Avatar Simon Dansereau3 avril 20123 min

Dimanche après-midi, des centaines de cyclistes ont bravé la pluie et le froid pour prendre part au Tour de l’île en rouge dans les rues de Montréal en soutien à la lutte étudiante. Le parcours de 25 km a commencé au parc La Fontaine et s’est poursuivi dans plusieurs quartiers pour se terminer sur l’avenue McGill College, devant les bureaux du premier ministre Jean Charest.

Le Service de police de la Ville de Montréal a assuré la sécurité le long du parcours, qui s’est déroulé sans incident. La patience des automobilistes a toutefois été mise à rude épreuve à certains moments, alors qu’ils sont restés bloqués à cause du passage des vélos.
L’organisateur de l’événement, l’uqamien Sandrick Mathurin, s’est dit «très satisfait du déroulement de l’événement, en dépit de la température». À sa grande surprise, entre 2 000 et 4 000 personnes, selon lui, ont répondu à l’appel. Une preuve, dit-il, que le mouvement étudiant ne s’essouffle pas. Cyclistes, planchistes et patineurs se côtoyaient sous l’encouragement senti des citoyens qui les regardaient passer devant chez eux. Lancée il y a environ deux semaines, l’idée de pédaler en rouge s’est rapidement répandue, grâce au réseau social Facebook, qui a agi comme principale plateforme de diffusion.

Charles Guilbert, professeur de français au Cégep du Vieux Montréal, est heureux d’avoir participé à l’événement. «Ça a été joyeux, festif et sportif», s’exclame-t-il. Il tenait, en tant qu’enseignant, à être présent car il se dit solidaire aux revendications étudiantes. «J’appuie leur vision sociale. Pour moi, le gel des frais de scolarité réclamé par les étudiants ne concerne pas seulement la génération actuelle. Je le fais aussi pour ceux qui viendront après», affirme-t-il. Il a également apprécié l’originalité de l’événement. «Ce que j’aime, c’est que les étudiants utilisent des moyens variés pour se regrouper de façon créative, vivante. L’esprit de groupe est toujours réinventé. La société devrait être créative comme ça», souligne-t-il.

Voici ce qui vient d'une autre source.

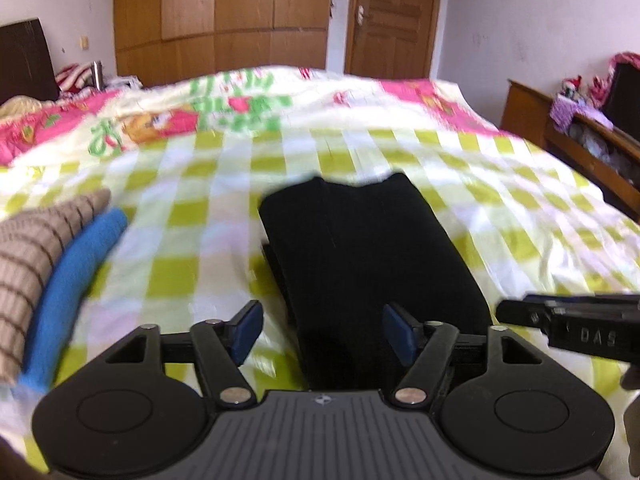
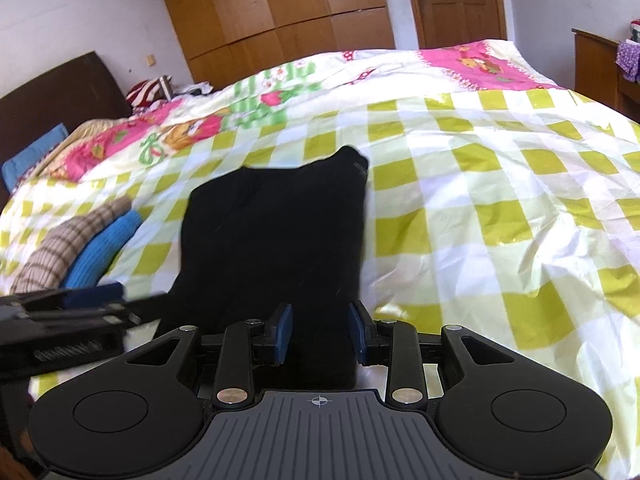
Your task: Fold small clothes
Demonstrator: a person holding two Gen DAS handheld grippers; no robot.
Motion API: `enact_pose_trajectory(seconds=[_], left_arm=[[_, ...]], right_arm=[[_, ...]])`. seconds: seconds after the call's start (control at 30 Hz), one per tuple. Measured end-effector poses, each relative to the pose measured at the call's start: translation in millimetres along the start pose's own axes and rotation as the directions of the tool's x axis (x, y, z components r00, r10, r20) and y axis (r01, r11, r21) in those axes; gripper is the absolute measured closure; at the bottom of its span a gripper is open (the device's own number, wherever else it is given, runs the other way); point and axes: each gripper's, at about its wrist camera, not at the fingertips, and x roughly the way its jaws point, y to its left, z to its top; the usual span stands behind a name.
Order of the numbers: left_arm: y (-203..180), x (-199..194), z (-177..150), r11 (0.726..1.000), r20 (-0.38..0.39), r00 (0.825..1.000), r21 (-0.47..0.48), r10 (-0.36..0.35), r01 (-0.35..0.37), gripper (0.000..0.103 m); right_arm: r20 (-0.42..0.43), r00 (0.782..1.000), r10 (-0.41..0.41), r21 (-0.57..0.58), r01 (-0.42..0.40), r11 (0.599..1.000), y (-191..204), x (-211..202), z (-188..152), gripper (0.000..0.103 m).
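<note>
One black garment, two folded pieces, two grippers on a checked bedspread.

The black garment (image 1: 360, 248), a matte folded rectangle, lies mid-bed on the checked bedspread (image 1: 520, 216). Beside it are a ribbed striped beige piece (image 1: 28, 260) and a knitted blue piece (image 1: 76, 272). The left gripper (image 1: 322, 330) is spread wide; the right gripper (image 2: 320, 332) stands parted astride the garment's near edge.

Right gripper (image 2: 319, 332): fingers apart, the black folded garment (image 2: 276, 248) lying between them.
Garment: flat on the checked bedspread (image 2: 480, 208).
Left gripper (image 2: 96, 300): enters from the left, beside the garment.
Folded pile: striped beige cloth (image 2: 60, 248) atop blue cloth (image 2: 104, 246), left.
</note>
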Motion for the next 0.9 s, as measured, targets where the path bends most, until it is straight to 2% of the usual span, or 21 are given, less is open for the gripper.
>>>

Pour Sandrick Mathurin, qui étudie en médias interactifs, l’éducation touche toutes les classes de la société. «Je trouvais que le centre-ville avait été saturé par les manifestants, alors que le débat sur l’éducation se trouve aussi dans les quartiers», dit-il.

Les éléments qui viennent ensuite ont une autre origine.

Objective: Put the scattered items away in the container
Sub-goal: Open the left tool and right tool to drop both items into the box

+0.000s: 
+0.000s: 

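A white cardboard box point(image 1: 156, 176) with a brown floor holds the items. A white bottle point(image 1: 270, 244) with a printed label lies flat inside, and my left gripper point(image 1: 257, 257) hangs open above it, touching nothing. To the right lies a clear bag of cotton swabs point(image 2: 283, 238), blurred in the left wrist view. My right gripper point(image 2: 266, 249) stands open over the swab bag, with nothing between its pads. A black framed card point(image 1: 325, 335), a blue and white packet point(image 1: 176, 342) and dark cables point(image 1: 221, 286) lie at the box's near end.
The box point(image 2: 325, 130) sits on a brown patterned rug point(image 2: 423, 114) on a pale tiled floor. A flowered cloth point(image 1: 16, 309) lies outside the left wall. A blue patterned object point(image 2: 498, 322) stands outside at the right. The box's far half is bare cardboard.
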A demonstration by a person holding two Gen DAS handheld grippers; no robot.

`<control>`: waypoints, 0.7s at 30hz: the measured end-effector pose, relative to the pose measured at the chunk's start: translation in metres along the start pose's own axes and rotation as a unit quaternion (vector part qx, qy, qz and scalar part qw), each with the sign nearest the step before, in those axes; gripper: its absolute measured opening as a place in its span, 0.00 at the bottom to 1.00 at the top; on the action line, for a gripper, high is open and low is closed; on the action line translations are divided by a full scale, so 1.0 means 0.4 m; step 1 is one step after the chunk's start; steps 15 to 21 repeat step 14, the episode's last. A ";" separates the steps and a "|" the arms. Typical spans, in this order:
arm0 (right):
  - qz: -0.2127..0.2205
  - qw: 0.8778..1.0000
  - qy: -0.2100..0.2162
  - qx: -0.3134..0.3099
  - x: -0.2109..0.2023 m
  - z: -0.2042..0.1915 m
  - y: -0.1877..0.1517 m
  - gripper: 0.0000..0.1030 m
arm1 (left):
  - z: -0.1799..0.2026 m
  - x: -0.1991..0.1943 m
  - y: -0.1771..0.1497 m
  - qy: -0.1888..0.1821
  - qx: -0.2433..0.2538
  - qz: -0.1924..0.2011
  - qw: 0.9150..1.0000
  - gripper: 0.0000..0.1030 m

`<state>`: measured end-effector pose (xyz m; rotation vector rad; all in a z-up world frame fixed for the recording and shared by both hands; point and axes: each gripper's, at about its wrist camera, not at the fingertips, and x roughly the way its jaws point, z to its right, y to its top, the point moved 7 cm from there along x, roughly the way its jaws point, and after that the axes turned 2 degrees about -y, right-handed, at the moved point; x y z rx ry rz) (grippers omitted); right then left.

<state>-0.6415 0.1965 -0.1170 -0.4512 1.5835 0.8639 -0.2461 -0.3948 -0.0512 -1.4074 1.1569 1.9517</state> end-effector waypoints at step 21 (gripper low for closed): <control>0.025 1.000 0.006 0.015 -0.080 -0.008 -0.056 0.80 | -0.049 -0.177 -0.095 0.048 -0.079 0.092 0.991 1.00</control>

Un tour de vélo pour cette cause permet bien, selon lui, d’interpeller tous ces gens. «Il faut rallier la population des différentes classes sociales, répandre la nouvelle», souligne-t-il. Il affirme d’ailleurs que le tour d’hier y est bien parvenu en passant autant par un quartier défavorisé comme Parc-Extension, que par un autre de la classe moyenne tel que Rosemont et par d’autres plus riches à l’instar de Ville Mont-Royal et de Hampstead. Cette vision rejoint Charles Guilbert, qui a, lui aussi, constaté un bon soutien de la part de la population. «J’ai vraiment aimé l’appui populaire, visible partout: des riches, des pauvres, des gens dans leur auto, sur leur balcon. Traverser les quartiers, aller chez les gens, c’est ça qui était le plus le fun», soutient-il.

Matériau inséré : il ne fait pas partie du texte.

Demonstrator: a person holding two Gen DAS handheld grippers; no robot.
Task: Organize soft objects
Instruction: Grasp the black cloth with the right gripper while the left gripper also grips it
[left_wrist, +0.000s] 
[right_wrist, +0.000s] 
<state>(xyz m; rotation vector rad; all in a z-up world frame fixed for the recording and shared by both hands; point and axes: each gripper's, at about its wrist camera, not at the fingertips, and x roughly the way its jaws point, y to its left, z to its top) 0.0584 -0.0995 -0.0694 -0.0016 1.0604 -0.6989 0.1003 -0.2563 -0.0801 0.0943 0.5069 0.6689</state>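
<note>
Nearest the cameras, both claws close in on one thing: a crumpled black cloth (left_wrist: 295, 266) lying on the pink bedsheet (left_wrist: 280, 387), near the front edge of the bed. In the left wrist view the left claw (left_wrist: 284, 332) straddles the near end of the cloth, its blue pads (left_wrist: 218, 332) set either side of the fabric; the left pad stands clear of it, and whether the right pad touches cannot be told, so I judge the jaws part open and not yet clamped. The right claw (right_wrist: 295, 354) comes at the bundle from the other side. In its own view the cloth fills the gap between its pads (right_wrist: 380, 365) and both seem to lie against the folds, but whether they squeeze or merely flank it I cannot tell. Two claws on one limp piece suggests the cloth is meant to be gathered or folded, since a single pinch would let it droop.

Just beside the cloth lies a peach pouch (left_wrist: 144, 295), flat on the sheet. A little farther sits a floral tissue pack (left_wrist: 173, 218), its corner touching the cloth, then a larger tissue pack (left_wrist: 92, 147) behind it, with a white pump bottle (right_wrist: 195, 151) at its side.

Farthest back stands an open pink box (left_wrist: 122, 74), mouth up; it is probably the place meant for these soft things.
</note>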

L’organisateur du tour de vélo songe même à en organiser une seconde édition d’ici la fin de la grève, s’il n’y a toujours pas d’ouverture du gouvernement à négocier avec les étudiants. «Il faut encourager les gens à se mobiliser par des initiatives personnelles et des moyens créatifs d’occuper la rue. C’est ça qui fera avancer notre cause et ça donnera une autre voix au mouvement étudiant», conclut-il.